So long as his people kept their heads and watched
each other’s backs they’d be fine. Between their equipment and experience
advantage, not to mention their unit coordination, they could take out as many
of the enemy as needed so long as they didn’t let them draw them out into the
open.

Mason wasn’t green enough to let that happen, and he
knew the faster they made kills the less chance there would be of the militants
mounting any type of cohesive counterattack, which was why he and the other
four ran into the next firefight without bothering to find cover, coming out
into a foyer behind a group of 20+ targets that were firing the opposite direction.
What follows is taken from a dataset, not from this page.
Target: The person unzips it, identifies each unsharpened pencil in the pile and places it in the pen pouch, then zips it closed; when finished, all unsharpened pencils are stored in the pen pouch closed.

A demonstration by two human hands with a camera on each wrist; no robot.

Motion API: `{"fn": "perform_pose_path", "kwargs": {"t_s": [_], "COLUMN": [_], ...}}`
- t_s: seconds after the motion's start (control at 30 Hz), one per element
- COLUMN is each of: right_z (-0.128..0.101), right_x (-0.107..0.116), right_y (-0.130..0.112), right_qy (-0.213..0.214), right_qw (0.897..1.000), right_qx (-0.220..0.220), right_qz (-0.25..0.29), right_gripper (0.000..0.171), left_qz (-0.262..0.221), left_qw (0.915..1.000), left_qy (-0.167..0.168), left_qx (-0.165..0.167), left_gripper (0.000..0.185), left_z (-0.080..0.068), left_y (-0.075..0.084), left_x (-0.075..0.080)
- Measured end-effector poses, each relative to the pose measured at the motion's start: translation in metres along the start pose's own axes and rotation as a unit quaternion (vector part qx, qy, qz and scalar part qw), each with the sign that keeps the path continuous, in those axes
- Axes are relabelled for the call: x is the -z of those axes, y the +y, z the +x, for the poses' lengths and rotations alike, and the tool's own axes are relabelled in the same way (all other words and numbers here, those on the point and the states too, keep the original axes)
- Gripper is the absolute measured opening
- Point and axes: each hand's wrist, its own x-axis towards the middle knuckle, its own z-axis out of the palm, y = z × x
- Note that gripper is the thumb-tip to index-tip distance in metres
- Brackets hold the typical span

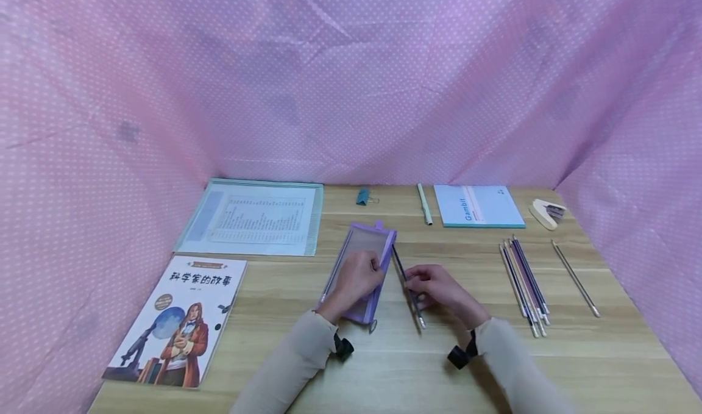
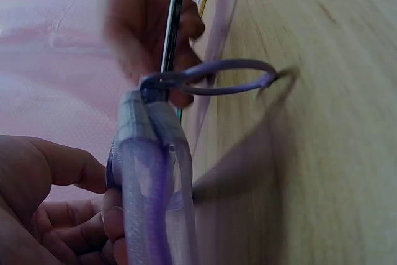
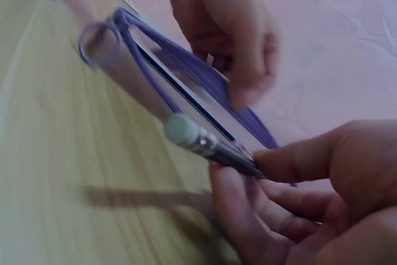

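A purple mesh pencil pouch (image 1: 362,267) lies at the middle of the wooden desk (image 1: 384,365). My left hand (image 1: 356,278) grips it, fingers curled round its edge (image 2: 149,203). The pouch's ring pull (image 2: 211,77) sticks out at the near end. My right hand (image 1: 436,287) pinches a dark pencil (image 1: 408,286) just right of the pouch. The pencil's white eraser end (image 3: 182,131) points toward me, and its shaft (image 2: 172,23) runs along the pouch's open side.
Several pencils (image 1: 523,283) lie to the right, with one single pencil (image 1: 574,278) further out. A picture book (image 1: 175,319), a clear document folder (image 1: 252,217), a binder clip (image 1: 365,196), a pale pen (image 1: 424,203), a blue notebook (image 1: 476,206) and a stapler (image 1: 547,212) ring the desk. Pink cloth walls surround it.
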Motion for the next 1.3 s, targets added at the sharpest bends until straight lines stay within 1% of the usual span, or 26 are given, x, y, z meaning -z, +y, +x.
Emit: {"fn": "perform_pose_path", "kwargs": {"t_s": [0.1, 0.17, 0.27, 0.37, 0.53, 0.6, 0.7, 0.9, 1.0, 1.1, 1.2, 1.3], "right_z": [0.010, 0.015, 0.020, 0.025, 0.028, 0.029, 0.029, 0.027, 0.026, 0.019, 0.006, -0.012], "right_x": [-0.015, -0.023, -0.035, -0.045, -0.056, -0.058, -0.059, -0.057, -0.056, -0.050, -0.033, -0.003], "right_y": [-0.003, -0.007, -0.012, -0.016, -0.019, -0.020, -0.020, -0.020, -0.021, -0.021, -0.023, -0.025], "right_qy": [0.022, 0.043, 0.073, 0.093, 0.125, 0.129, 0.125, 0.107, 0.100, 0.091, 0.100, 0.130], "right_qw": [0.998, 0.995, 0.989, 0.986, 0.983, 0.984, 0.984, 0.984, 0.985, 0.986, 0.989, 0.989], "right_qx": [-0.007, -0.015, -0.019, -0.014, -0.006, -0.005, -0.009, -0.012, -0.021, -0.024, -0.013, 0.019], "right_qz": [0.052, 0.089, 0.125, 0.140, 0.131, 0.125, 0.130, 0.139, 0.140, 0.135, 0.111, 0.071], "right_gripper": [0.041, 0.041, 0.040, 0.038, 0.036, 0.037, 0.035, 0.035, 0.036, 0.037, 0.040, 0.043], "left_qz": [0.001, 0.003, 0.002, 0.004, 0.019, 0.020, 0.016, 0.008, 0.000, -0.011, -0.017, -0.014], "left_qw": [1.0000, 1.0000, 1.0000, 0.9997, 0.9981, 0.9980, 0.9981, 0.9987, 0.9991, 0.9993, 0.9993, 0.9993], "left_qy": [-0.001, 0.000, 0.002, 0.013, 0.038, 0.040, 0.040, 0.032, 0.024, 0.019, 0.013, 0.017], "left_qx": [-0.001, -0.002, -0.006, -0.018, -0.044, -0.044, -0.044, -0.039, -0.034, -0.030, -0.029, -0.031], "left_gripper": [0.010, 0.010, 0.008, 0.008, 0.013, 0.013, 0.011, 0.013, 0.013, 0.013, 0.014, 0.015], "left_z": [0.000, 0.000, 0.000, 0.000, 0.000, 0.000, 0.000, 0.001, 0.001, 0.000, -0.001, -0.001], "left_y": [0.000, 0.000, 0.000, 0.000, -0.001, -0.001, -0.001, -0.001, -0.001, -0.001, -0.001, -0.002], "left_x": [0.000, -0.001, -0.001, -0.002, -0.002, -0.001, -0.001, 0.000, 0.000, 0.000, 0.000, -0.001]}}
The Lieutenant barreled in first, knowing his job was
to disrupt and set up shots for the others, so he didn’t shoot more than one
initial shot, then used his rifle along with his arms and legs to batter the
militants aside, knocking some down and others out of their cover for the
opposite team to shoot while his own squad pounded the armor of those on the
ground trying to get up until they stayed down.

It took more than a minute to kill them all, and some
of his men took glancing armor hits, but their personal shields, coupled with
Frank using his auxiliary to block a lot more shots, had kept the militant
plasma off them long enough for the firefight to snowball in their favor,
leaving the 11 of them standing over the bodies and kicking aside the enemy’s
weapons just in case they weren’t fully dead yet.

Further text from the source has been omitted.